From education to employment

Colleges respond to labour market need


Around half of colleges have introduced extra courses in construction, engineering, digital, health and social care in response to employer and learner demand, exclusive data from the Association of Colleges can reveal. 

All four sectors are currently on the Shortage Occupation List and are key areas of focus for both the government and shadow cabinet.

However, colleges report that learner demand is outstripping the funding they have available in all four areas, resulting in waiting lists at the same time all four sectors are in desperate need of skilled workers.

A report in January from the CITB estimated that an extra 225,000 construction workers may be needed by 2027, and there will be a particular increase in engineering type roles such as civil engineering operatives and civil engineers.

On digital skills, a report published by FutureDotNow found that almost 60 per cent of the UK’s workforce (23.4 million people) is unable to do all 20 digital tasks industry and government have defined as essential for work.

And in the health sector, the Heath Foundation found that the NHS staffing gap is at around 110,000 full-time equivalents, with research from the Health Foundation’s REAL Centre estimating the gap is likely to grow substantially by 2030.

Today’s data therefore shows how the country’s further education colleges are structuring their provision to meet demand from industry and government, while facing tight budgets and recruitment challenges for staff.  

Earlier this month, an IFS report found that since its peak in 2003–04, public funding for adult training opportunities has fallen by 31 per cent in real terms. Meanwhile, colleges recently saw the first increase in their core funding after over a decade of cut.

This year, colleges across the country have reported increases in enrolment of 16 to 18-year-olds.

Of the 86 colleges that responded to the survey, a third (34%) have waiting lists for full-time construction courses and almost a quarter (22%) have waiting lists for engineering courses. Around a tenth of colleges (12%) have waiting lists for health and social and digital courses. 

There is also demand for part-time and evening courses, with around 10% of colleges having a waiting list for construction and engineering courses, and around 5% for health and social and digital courses. 

David Hughes, chief executive of the Association of Colleges, said:

“We know that the skills gap is having very real consequences for all businesses across the country, which in turn hampers our economic growth as a country.

“At AoC, we have highlighted the pivotal role colleges have to play in closing this time and time again. This data proves that colleges are stepping up and helping both adults and young people meet employer needs. However, there is not enough government investment to allow colleges to deliver the number of courses needed and pay for skilled staff to deliver those courses.

“A growing economy needs ongoing investment in skills, for jobs today and to be agile as job needs change. Sadly, that investment is lacking in our country – post-16 education funding is still way behind what is needed to boost economic growth. 

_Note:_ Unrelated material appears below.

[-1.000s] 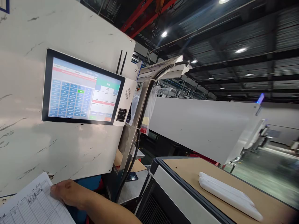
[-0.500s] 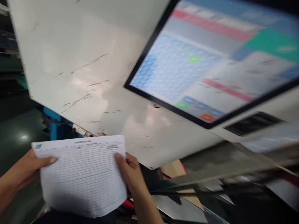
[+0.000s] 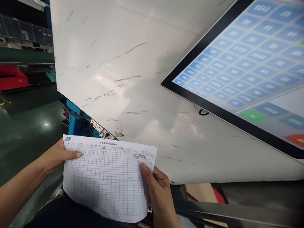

“Investing in skills gives instant and long-term returns through higher productivity, helping employers find and develop productive workers and in turn delivering higher wages.

“Without additional investment in further education and skills, we will not be able to fill these skills shortages in key priority areas of the economy and deliver the labour market the country needs.”

A joint report from the Open University and British Chambers of Commerce found that almost three-quarters (72%) of organisations say the impact of skills shortages is causing increased workload on other staff, while 78 per cent are seeing reduced output, profitability, or growth.

The report also found that more than two-thirds (68%) of SMEs are currently facing skills shortages, rising to 86% in large organisations, while 28% of businesses say they have had to turn down work or are not able to bid for work due to their staff shortage.

Data by sector 

Around 63% of respondents are running up to 20 full-time courses in construction, with 19% running 21 to 50 courses. Flexible learning is also popular, with 53% running up to 20 part-time courses, and 59% running up to 20 evening courses.  

In engineering, 70% of respondents are running up to 20 full-time courses, while 12% are running 21 to 50. Almost half of colleges offer part-time courses (58%) and evening courses (49%).

Across health and social care, 83% of respondents are running up to 20 full-time courses, with 7% running 21 to 50. In total, 59% colleges are running up to 20 part-time courses, and 45% are running up to 20 evening courses.  

And in digital, 86% respondents are running up to 20 full-time courses, with 3% running 21 to 50. Demand for flexible learning is also high for digital: 60% of colleges are offering up to 20 part-time courses, and 44% of colleges are offering up to 20 evening courses.